Fortunately, Lady Theara was blinking at Jo with a very similar befuddlement. “Jhosan?”
“Please, call me Jo,” she said without thinking, the reply a reflex from years of polite correction.
Lady Theara looked up at Herald Alberich. “Herald-Chronicler Myste said that you needed me for a delicate project. Does Jo . . . ?” She let her words trail off and eyed the Weaponsmaster expectantly.
“Overheard something, Lady Jo has, and the advice of the Companions sought.”
“And the Companions very sensibly turned to you.”
“And I to you in turn,” he finished. “So, Lady Jo, relate all to Lady Theara.”
Jo repeated everything that she had told the Companions, from the first overheard words at her parents’ party, to the friendship she developed with Lady Millia, to the note with the cat figurine, and then to the conversation at the Delamers’. In Lady Pennory’s tightening lips and narrowing eyes she read an anger on Millia’s behalf that matched her own. When all was said, she leaned back in her chair, clutching her cooling mug of tea, reassured that they at least believed her and certain that Millia would now be safe.
“I think I have a guess of the identity of the other plotter, although I have no idea of how he came in contact with Rix Ultare, or what he plans to get out of this,” Lady Theara said, slowly, and the Weaponsmaster nodded.
“Fit it does, with what we already know of him. But act we cannot.”
“Exactly. He falls under protection, and we have no irrefutable proof.”
“But you have to help Millia!” Jo burst out. She still wasn’t sure how or why Lady Pennory was involved, but it certainly sounded as though they knew who Rough Voice was but were going to let him alone to do what he would.
The Weaponsmaster and Lady Theara exchanged a look, and the Weaponsmaster nodded, lifting his palm toward Lady Theara in a gesture of encouragement. She turned toward Jo.
“Jo, your family has a long history with the Heralds, so you know better than most what role the Heralds play in Valdemar.” Jo nodded. “But there are places the Heralds cannot and should not go.”
Jo blinked, considered, then nodded again. “Of course, the Crown must have . . . other means of acquiring information.” But what did all this have to do with Millia?

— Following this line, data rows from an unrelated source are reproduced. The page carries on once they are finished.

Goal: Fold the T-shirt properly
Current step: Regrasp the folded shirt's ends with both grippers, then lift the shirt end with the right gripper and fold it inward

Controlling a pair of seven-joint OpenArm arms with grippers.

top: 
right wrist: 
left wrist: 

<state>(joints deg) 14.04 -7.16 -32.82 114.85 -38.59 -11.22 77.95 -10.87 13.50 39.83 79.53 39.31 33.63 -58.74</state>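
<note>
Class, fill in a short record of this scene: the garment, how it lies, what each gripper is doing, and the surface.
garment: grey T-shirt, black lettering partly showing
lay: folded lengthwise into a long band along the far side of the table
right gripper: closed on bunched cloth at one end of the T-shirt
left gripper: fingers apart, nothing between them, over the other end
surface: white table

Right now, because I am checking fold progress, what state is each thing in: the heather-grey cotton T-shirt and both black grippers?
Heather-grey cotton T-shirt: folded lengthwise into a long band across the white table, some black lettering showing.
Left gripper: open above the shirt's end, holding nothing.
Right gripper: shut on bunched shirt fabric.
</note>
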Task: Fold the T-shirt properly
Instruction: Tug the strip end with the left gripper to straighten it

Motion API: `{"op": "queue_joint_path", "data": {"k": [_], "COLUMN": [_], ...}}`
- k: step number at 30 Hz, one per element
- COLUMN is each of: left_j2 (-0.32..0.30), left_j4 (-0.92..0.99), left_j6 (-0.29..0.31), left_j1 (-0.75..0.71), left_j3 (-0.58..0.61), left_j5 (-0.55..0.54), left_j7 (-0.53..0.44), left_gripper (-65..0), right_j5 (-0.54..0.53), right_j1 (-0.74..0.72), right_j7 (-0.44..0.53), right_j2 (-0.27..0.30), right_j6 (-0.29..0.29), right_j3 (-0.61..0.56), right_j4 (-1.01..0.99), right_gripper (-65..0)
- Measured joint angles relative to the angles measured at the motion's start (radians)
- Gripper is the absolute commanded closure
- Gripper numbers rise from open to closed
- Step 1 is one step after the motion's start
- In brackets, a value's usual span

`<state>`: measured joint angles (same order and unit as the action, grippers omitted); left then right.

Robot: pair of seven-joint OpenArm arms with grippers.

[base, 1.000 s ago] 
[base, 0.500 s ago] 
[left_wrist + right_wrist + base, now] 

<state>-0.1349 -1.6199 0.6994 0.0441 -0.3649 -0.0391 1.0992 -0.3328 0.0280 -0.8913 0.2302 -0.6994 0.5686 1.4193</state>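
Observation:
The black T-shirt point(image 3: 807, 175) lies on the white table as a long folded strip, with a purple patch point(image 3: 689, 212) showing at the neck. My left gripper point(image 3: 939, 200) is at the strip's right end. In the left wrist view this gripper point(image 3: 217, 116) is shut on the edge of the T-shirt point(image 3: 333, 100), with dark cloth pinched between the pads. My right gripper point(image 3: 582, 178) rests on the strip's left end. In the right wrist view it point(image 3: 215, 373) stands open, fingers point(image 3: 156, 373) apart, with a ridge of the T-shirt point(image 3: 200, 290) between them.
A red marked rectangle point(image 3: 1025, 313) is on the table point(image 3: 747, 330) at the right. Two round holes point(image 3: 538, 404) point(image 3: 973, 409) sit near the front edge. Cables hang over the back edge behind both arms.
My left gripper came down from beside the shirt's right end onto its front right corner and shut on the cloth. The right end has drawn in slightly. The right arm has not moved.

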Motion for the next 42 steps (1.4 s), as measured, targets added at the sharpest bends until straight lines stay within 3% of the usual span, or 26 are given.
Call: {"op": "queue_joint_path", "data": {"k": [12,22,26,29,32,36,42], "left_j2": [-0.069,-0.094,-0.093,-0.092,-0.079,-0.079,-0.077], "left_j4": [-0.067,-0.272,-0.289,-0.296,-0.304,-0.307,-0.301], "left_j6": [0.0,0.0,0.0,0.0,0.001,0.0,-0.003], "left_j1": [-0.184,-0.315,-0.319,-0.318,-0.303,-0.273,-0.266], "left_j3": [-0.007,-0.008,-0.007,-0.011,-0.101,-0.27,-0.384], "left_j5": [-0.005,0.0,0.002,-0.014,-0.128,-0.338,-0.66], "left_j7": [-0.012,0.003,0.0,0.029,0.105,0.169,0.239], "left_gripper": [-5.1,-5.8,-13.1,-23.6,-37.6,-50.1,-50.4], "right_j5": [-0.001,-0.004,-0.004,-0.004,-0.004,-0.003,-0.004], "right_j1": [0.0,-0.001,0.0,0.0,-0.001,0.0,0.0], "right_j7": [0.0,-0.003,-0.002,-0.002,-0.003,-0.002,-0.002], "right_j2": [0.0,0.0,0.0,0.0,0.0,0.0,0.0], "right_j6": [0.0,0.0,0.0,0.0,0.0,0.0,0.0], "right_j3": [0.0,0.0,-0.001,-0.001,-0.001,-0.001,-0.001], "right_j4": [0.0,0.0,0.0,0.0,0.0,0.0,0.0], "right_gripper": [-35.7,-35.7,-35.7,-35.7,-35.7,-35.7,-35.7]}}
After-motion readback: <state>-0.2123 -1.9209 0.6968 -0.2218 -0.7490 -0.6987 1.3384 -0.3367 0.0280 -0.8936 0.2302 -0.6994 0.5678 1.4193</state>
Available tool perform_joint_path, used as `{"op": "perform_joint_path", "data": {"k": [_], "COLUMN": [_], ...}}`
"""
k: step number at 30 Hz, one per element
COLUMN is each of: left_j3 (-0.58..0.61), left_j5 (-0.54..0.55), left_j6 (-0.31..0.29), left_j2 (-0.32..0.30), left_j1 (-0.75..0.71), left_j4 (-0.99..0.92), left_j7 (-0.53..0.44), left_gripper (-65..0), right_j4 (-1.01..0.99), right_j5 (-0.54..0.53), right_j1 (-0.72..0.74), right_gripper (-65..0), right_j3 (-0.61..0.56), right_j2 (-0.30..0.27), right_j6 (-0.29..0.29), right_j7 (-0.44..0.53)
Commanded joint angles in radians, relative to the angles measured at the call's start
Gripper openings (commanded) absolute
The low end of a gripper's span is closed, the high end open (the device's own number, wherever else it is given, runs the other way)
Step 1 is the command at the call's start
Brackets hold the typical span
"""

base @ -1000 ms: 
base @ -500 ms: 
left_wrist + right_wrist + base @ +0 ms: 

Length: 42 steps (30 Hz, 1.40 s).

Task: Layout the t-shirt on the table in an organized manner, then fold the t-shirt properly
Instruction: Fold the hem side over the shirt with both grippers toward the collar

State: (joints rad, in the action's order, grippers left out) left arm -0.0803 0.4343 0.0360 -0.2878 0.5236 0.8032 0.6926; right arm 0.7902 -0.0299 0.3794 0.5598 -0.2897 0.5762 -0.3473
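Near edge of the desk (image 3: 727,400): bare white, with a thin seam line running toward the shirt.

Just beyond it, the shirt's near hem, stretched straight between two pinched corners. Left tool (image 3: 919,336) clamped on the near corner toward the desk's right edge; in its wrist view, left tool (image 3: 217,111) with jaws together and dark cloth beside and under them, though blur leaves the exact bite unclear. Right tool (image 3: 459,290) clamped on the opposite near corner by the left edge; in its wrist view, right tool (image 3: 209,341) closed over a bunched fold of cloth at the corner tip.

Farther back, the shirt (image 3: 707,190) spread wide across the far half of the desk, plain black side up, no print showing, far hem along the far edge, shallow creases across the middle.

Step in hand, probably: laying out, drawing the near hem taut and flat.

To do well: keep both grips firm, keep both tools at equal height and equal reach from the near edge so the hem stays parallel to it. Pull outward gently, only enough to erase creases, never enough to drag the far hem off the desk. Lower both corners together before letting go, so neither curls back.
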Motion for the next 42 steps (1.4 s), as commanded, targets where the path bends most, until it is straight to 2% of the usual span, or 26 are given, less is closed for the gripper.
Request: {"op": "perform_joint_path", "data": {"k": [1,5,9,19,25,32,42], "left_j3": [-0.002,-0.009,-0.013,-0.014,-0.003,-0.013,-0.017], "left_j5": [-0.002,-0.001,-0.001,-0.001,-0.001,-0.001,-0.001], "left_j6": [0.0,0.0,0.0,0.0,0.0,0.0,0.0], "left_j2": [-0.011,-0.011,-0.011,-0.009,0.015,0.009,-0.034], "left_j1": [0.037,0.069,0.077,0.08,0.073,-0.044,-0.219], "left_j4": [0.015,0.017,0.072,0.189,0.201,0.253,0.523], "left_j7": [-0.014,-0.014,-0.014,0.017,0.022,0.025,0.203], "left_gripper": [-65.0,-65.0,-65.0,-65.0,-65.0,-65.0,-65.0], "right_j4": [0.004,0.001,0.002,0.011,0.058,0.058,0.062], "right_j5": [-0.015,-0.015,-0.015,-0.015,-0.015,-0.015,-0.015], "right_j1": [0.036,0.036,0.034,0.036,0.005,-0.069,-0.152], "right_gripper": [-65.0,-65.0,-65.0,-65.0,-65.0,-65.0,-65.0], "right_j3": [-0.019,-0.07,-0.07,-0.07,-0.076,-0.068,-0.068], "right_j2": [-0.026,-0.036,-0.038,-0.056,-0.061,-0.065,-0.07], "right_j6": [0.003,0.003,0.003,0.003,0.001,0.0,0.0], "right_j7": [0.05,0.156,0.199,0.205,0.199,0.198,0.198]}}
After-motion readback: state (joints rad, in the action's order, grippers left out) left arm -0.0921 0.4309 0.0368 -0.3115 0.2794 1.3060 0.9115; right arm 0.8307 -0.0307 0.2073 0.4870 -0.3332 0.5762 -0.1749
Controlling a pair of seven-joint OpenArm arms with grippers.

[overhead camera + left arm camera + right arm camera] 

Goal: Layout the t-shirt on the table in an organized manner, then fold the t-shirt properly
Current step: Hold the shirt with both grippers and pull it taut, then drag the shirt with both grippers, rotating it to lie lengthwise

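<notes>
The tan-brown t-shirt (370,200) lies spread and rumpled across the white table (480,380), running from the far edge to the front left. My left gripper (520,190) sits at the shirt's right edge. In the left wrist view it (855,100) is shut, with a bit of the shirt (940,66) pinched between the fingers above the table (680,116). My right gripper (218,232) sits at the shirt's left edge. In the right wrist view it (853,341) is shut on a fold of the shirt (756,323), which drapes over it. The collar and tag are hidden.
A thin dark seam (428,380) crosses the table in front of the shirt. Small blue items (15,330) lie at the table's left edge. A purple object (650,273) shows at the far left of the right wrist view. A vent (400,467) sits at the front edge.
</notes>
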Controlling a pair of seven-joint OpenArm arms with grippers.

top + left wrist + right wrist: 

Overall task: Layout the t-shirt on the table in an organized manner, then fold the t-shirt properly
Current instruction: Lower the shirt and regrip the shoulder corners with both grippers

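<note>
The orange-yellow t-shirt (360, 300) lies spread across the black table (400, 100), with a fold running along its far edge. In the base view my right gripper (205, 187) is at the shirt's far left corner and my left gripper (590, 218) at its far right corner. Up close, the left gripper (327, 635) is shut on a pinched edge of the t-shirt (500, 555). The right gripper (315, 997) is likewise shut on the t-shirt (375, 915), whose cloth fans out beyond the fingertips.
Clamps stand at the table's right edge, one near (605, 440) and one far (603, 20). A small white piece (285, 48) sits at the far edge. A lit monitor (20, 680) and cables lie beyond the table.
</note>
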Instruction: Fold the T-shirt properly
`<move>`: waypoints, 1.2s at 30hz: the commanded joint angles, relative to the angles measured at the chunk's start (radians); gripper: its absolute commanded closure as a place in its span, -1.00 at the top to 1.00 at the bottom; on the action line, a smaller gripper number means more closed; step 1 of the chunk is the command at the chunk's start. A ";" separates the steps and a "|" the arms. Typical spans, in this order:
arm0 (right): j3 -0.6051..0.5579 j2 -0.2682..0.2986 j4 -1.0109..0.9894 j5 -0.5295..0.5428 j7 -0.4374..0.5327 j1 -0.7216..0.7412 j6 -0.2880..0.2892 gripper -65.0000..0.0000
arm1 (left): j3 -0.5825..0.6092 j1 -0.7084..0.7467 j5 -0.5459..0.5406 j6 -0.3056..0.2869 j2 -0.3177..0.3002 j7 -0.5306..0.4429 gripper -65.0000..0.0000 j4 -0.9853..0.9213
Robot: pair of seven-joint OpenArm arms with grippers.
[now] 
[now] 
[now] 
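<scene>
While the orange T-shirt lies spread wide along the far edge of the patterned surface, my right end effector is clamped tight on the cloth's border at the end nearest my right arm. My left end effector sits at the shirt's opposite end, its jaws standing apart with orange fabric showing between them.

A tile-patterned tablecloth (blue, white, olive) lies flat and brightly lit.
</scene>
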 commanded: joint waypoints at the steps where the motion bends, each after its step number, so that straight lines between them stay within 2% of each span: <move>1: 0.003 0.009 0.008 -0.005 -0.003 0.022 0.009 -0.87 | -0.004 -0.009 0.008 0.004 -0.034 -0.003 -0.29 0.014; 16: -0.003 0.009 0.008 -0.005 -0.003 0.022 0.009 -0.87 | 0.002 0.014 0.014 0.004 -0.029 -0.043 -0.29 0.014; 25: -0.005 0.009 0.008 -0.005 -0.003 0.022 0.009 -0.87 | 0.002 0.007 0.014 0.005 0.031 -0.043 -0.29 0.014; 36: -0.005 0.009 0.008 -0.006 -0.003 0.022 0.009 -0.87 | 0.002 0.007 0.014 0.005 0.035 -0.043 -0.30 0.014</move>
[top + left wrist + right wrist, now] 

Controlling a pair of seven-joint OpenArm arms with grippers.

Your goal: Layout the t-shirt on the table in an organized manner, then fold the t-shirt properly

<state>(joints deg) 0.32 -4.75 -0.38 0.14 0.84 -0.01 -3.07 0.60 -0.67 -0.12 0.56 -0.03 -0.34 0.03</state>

“Exactly so. Weaponsmaster Alberich coordinates many of those . . . means. As do I.” At this, Jo simply stared at the older woman, who smiled. “I have trained a handful of young women who move freely about the Court to be eyes and ears where others cannot be.” She eyed the stunned Jo appraisingly. “Since you are already a friend to Lady Millia, I think it would be helpful if you were to aid us in protecting her, rather than introducing another young lady into the situation. I promise you that it should not require too much of you.”
“Well, I can’t leave Millia to face this on her own, can I? If I know something that can help, I have to.”
“Spoken like an Amberdale,” Lady Theara replied with a smile. “I’m surprised you didn’t talk to Tyria, though.”
Jo hunched one shoulder into a shrug. “Until last night, I didn’t really know anything, just guessed. And I didn’t want to involve Tyria, or Kosti, or any of the rest of them, with guesses. And once I knew, well, I didn’t have a chance to see her, so I came to the Companions instead.” At that, she looked over at the Weaponsmaster, who had been silent.